# Contact



## Guest (Sep 18, 2008)

Just wondering if anyone has kids who still see their birth families?

I thought I was OK with it and wa ahppy as it was for the kids benefit  However they saw their BM yesterday and I found it really hard and I'm unsure how much the kids benefitted.  As they are now officially adopted, its at our discretion but I am torn as to whether it is truly beneficial for the kids or not.  

Luckily next contact is not due for about 6 months.  

Any thoughts or experiences anyone?

Bop


----------



## dawny36 (Mar 28, 2007)

Hi Bop,

we should be having our first direct contact with paternal grandmother next month this is a yearly thing and the first one, I have the same opinion of you and wonder in who's benefit I am doing it for? my little one wont understand it is her granny and I hope it goes ok and doesnt upset things, we dont do direct contact with birth parents but I know the direct contact we have with granny will get fed back to them which makes me feel a little uneasy.

The only thing I can think is that perhaps they benefit when they are older and more issues come to light about there adoption perhaps it helps them come to terms with it a bit better and takes the mystery and fantasy away which often adopted chidren have about birth parents they never see.

Who knows for sure perhaps you will have to see how it goes and if it is becoming too distressing or detrimental to the childrens well being then maybe you need to have a chat with the social worker about it?

Its hard isnt it?

take care

Dawny

x


----------



## Guest (Sep 19, 2008)

Thanks Dawny

Hope your contact goes OK.  

I always said I would maintain contact as I thought it would help our children understand their past and enable them to ask the questions I can't answer.  However handing them over on Wednesday was one of the hardest things I have ever done.  I am left feeling in two minds about it, especially as its raised more questions for them and certainly left the little one feeling very confused about who is who.  I think their birth mum would still like them back and hasn't managed to really let go, so that puts a lot of pressure on them to "act" as she wants them to.  

Will have to do some more thinking although at least I have some time before the enxt contact is due.  

Bop


----------



## Suzie (Jan 22, 2004)

Hiya

I think you thinking the right way bop in thinking if it is benefiting the children or not.
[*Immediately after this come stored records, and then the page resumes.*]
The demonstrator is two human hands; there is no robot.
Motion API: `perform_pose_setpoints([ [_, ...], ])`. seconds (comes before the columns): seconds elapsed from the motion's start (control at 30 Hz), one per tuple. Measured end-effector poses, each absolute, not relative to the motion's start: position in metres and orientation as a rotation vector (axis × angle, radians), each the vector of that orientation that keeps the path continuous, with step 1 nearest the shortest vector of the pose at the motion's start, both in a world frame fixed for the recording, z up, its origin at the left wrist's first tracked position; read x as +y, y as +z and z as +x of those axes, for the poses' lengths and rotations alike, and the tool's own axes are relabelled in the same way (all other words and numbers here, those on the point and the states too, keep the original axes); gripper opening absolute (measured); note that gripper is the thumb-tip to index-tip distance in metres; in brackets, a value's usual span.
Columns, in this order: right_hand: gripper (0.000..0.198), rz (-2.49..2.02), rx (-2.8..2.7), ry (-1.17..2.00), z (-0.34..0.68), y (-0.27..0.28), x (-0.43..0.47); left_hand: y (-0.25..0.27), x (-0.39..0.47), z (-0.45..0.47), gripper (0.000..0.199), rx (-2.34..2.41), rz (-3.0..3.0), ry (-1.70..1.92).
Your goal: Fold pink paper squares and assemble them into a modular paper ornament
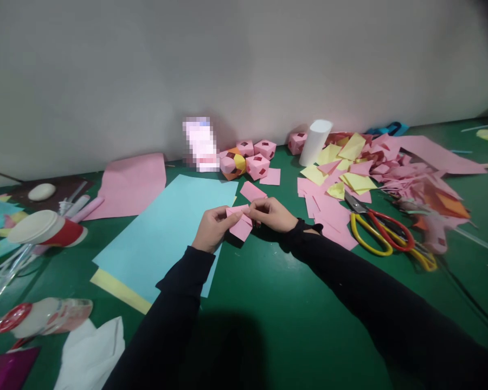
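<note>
Between my two hands is a small piece of folded pink paper (241,229), held just above the green table. My left hand (213,227) pinches its left side, with the thumb lying across the front. At its upper right edge, my right hand (273,214) grips the paper between thumb and fingertips. Just behind my fingers lies a pink paper piece (252,191), and a pink square (270,176) is a little farther back. Several folded pink paper shapes (257,166) with openings in their sides stand against the wall.
Light blue sheets (162,227) lie left of my hands, over a yellow one. Scissors (380,230) with red and yellow handles, a glue gun (434,233) and pink and yellow scraps (355,176) lie right. A lidded cup (44,230) and a bottle (44,317) lie left.
</note>
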State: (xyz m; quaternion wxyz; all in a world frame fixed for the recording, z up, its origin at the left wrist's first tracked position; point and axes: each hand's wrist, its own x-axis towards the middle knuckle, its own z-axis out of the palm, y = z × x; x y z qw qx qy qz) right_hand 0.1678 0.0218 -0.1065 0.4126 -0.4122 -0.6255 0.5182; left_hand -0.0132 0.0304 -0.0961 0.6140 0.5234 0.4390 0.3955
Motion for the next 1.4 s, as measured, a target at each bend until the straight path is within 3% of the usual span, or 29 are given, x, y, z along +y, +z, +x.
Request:
perform_pose_setpoints([
  [0.8, 0.042, -0.983, -1.605, 1.488, 0.174, -0.103, 0.022, -0.098, 0.035, -0.016, 0.029, 1.064, 1.112, 0.965],
  [1.4, 0.038, -1.025, -1.429, 1.428, 0.172, -0.109, 0.025, -0.108, 0.04, -0.016, 0.028, 1.044, 1.121, 1.046],
])
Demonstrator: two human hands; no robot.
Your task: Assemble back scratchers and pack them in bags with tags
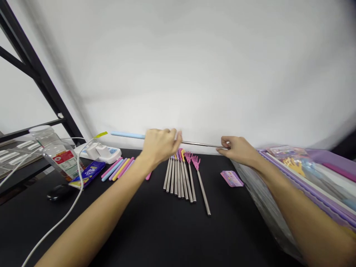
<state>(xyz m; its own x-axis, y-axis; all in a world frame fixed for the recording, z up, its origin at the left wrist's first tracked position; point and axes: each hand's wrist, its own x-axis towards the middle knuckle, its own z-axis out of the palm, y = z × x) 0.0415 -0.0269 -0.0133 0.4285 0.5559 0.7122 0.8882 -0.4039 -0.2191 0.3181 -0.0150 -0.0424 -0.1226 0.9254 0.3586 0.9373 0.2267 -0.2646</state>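
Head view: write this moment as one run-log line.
left hand: gripping blue-handled rod | right hand: pinching its metal end | black table: claw-headed rods, coloured tubes

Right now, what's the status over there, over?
Left fingers around blue-handled rod. Right fingers pinching its metal end. Row of metal rods on black table below; nothing visibly blocking.

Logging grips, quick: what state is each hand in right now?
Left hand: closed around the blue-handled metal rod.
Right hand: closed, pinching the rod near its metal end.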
Often contact (foster/adoption) benefits the parents more than the child. 
I have a sw going on at me again this week about whether they can tell his gran that he is being adopted by us. We have said no at the advice of the adoption unit for our security ( we are in same county) and also that we are foster carers and may have contact with others in the family at later date.

I would go with your gut instinct, if you feel it isnt benefiting them then you dont have to continue it. At least if you do stop it then you can say to them when they are older you gave it a go 

love and 
suzie x


----------



## naoise (Feb 17, 2005)

Hi thought I would reply as I have had a lot of experience with my three going for contact on a monthly until this month, I hated every moment of it. The thought of them with their hands on my children made my skin crawl, so I know how you feel it is awful at least it is only every six months.
I don't think it is to anyones benefit really as when my three go all they do is get fed lots of sweets and given toys and no communication at all.

Love K


----------



## superal (May 27, 2005)

I have to say I think it benefits the birth parents more than the children & I'm grateful that my children don't have to do contact, in fact we don't do any form of contact any more but thats another story!

Love
Andrea
x

PS I should have added that whilst we were doing concurrency the baby was taken back to see her BPS 3 - 4 times a week for them to have contact with her & this was of great benefit for all especially as she was returned to them in the end BUT I do think its different for adopted children.......PLEASE don't have a go at me that s just my personal thoughts and we are entitled to our thoughts!

Andrea
x


----------



## jilldill (Feb 2, 2006)

Andrea, I couldn't agree with you more!
Love JD x


----------



## dawny36 (Mar 28, 2007)

Hi andrea,

I'm with you on that one too.

Dawny
xx


----------



## saphy75 (Mar 15, 2004)

I haven't had to do contact as nothing ha been set up (even though it was supposed to be) we tried to sort it out last year but never got any where and to be honest i'm quite relieved   i just hope that it doesn't effect my ds when he's older as the fact that bf haven't stuck to the contact agreement or any of the things they promised is just more rejection for him  

pam xx


----------



## cindyp (Apr 7, 2003)

This is probably not the best time for me to post this as I've had a bad day with DS.  However, I think it is the fact that he had contact with his BM 3 times a fortnight up to the point he was placed with us that is a large part of why he is so messed up emotionally now.  As far as I am concerned a large part of the time it is for the BP's benefit and unless a child is old enough to be emotionally secure it can only be confusing for them.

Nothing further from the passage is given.